Но после СМС из больницы все эти вопросы в одно мгновенье вымело из моего разума, как и не было. Все, что я понимала в тот момент, это что могу прямо сейчас увидеть маму — живую, улыбающуюся, а не ту неподвижную, безжизненную, опутанную трубками восковую ее копию. Я отказывалась даже запоминать маму такой. Она красивая, цветущая, теплая, родная, а скорбная картина, где она на себя не похожа, пусть исчезает, стирается без следа.
Медсестра, которая вела нас с дядей Максимом, повернула в другую сторону от реанимации, и я затормозила, непонимающе оглядываясь.

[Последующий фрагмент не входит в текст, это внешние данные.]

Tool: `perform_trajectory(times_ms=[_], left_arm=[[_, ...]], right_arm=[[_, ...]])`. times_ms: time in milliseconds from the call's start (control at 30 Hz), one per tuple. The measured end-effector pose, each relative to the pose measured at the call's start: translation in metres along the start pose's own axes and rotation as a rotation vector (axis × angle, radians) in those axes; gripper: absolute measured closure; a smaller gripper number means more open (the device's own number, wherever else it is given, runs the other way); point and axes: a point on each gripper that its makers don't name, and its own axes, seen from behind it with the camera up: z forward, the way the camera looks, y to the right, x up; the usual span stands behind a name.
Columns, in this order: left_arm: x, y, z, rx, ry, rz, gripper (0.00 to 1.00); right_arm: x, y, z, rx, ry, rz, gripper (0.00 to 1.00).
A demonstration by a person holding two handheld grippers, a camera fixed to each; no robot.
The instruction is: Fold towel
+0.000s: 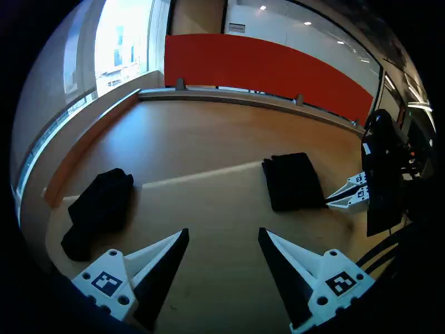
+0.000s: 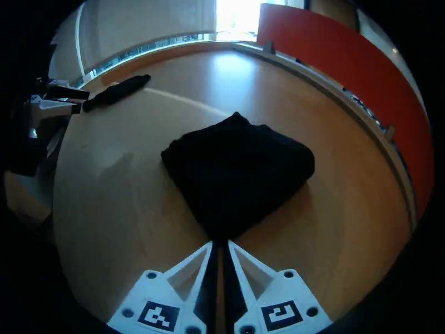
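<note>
The black towel (image 1: 292, 181) (image 2: 239, 167) lay folded into a thick, compact, roughly square pad, flat on the pale wooden surface (image 1: 222, 222), with one corner pointing toward the right gripper view's camera. Well apart from it on the same surface, a second black cloth (image 1: 100, 209) (image 2: 117, 92) lay in a crumpled, elongated heap, unfolded.

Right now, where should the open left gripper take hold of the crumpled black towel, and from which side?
The crumpled black towel lies as a long heap with no clear edge showing. Probably grip its narrow near end, the part closest to the left gripper, coming from above with the jaws across it, then lift to find a corner.
</note>
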Motion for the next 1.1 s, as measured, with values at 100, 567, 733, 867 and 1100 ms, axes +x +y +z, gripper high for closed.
perform_trajectory(times_ms=[100,567,733,867,1100], left_arm=[[-0.0006,0.0004,0.0003,-0.001,-0.002,0.003,0.07],[0.0018,0.002,0.0017,-0.007,0.0,0.007,0.07],[0.0015,0.0018,0.0016,-0.006,-0.001,0.007,0.07],[0.0021,0.0014,0.0013,-0.006,0.0,0.004,0.07],[0.0031,0.0005,0.0011,-0.004,0.003,0.006,0.07]], right_arm=[[0.0004,0.0014,0.0,-0.005,0.005,-0.003,0.98],[-0.0014,0.0077,-0.0023,-0.029,-0.003,0.0,0.98],[-0.0014,0.0085,-0.005,-0.033,-0.001,0.002,0.95],[-0.0015,0.0081,-0.0061,-0.031,-0.001,-0.004,0.95],[0.0008,0.009,-0.0051,-0.025,0.012,0.006,0.98]])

— Перевели ее в интенсивную, — пояснила медсестра, заметив мое замешательство, и открыла дверь с соответствующей надписью. — Только никаких волнений, ей нельзя. И не больше десяти минут. Пока тяжело ей будет.
— А разве никто из нас не сможет с ней остаться? — встревожился дядя Максим. — Мне лечащий говорил, что как только из реанимации переведут, мы сможем дежурить. Палата-то одноместная.
Мужчина говорил шепотом, а я была раздосадована задержкой.